◆ WHAT THE EXERCISE ASKS
These records must be written out again exactly.

(GIVEN RECORDS begins)

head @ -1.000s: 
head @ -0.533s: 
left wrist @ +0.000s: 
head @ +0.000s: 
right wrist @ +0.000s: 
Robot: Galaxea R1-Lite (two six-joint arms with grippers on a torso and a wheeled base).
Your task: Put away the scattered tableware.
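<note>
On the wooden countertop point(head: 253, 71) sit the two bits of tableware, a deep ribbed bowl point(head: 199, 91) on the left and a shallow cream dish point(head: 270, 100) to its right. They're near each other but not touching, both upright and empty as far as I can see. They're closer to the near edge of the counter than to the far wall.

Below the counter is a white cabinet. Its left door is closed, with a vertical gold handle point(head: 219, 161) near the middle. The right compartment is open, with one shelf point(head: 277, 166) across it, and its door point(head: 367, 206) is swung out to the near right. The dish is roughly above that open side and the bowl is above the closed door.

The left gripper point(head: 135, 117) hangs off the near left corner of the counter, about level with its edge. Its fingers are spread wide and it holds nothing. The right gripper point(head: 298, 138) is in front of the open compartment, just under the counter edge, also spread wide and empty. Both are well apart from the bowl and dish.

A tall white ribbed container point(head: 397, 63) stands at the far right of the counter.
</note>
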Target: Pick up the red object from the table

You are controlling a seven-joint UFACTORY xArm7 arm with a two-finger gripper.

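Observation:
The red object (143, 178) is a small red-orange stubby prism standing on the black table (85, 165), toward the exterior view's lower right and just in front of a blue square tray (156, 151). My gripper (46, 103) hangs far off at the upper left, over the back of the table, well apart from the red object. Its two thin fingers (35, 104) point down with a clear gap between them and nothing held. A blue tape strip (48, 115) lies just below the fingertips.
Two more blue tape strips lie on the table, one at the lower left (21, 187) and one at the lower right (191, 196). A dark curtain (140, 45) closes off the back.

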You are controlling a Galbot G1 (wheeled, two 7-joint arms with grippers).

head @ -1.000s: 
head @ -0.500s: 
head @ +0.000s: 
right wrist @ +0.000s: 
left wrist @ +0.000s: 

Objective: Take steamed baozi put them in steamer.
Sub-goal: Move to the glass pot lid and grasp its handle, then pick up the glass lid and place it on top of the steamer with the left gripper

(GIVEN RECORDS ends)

◆ RESULT
head @ -1.000s: 
head @ -0.533s: 
left wrist @ +0.000s: 
head @ +0.000s: 
right wrist @ +0.000s: 
Robot: Galaxea R1-Lite (two six-joint arms with grippers on a torso and a wheeled base).
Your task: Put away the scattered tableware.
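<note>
On the wooden countertop point(head: 253, 71) sit the two bits of tableware, a deep ribbed bowl point(head: 199, 91) on the left and a shallow cream dish point(head: 270, 100) to its right. They're near each other but not touching, both upright and empty as far as I can see. They're closer to the near edge of the counter than to the far wall.

Below the counter is a white cabinet. Its left door is closed, with a vertical gold handle point(head: 219, 161) near the middle. The right compartment is open, with one shelf point(head: 277, 166) across it, and its door point(head: 367, 206) is swung out to the near right. The dish is roughly above that open side and the bowl is above the closed door.

The left gripper point(head: 135, 117) hangs off the near left corner of the counter, about level with its edge. Its fingers are spread wide and it holds nothing. The right gripper point(head: 298, 138) is in front of the open compartment, just under the counter edge, also spread wide and empty. Both are well apart from the bowl and dish.

A tall white ribbed container point(head: 397, 63) stands at the far right of the counter.
</note>
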Target: Pick up the red object from the table

You are controlling a seven-joint UFACTORY xArm7 arm with a two-finger gripper.

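Observation:
The red object (143, 178) is a small red-orange stubby prism standing on the black table (85, 165), toward the exterior view's lower right and just in front of a blue square tray (156, 151). My gripper (46, 103) hangs far off at the upper left, over the back of the table, well apart from the red object. Its two thin fingers (35, 104) point down with a clear gap between them and nothing held. A blue tape strip (48, 115) lies just below the fingertips.
Two more blue tape strips lie on the table, one at the lower left (21, 187) and one at the lower right (191, 196). A dark curtain (140, 45) closes off the back.
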
You are controlling a Galbot G1 (wheeled, two 7-joint arms with grippers).

head @ -1.000s: 
head @ -0.500s: 
head @ +0.000s: 
right wrist @ +0.000s: 
left wrist @ +0.000s: 

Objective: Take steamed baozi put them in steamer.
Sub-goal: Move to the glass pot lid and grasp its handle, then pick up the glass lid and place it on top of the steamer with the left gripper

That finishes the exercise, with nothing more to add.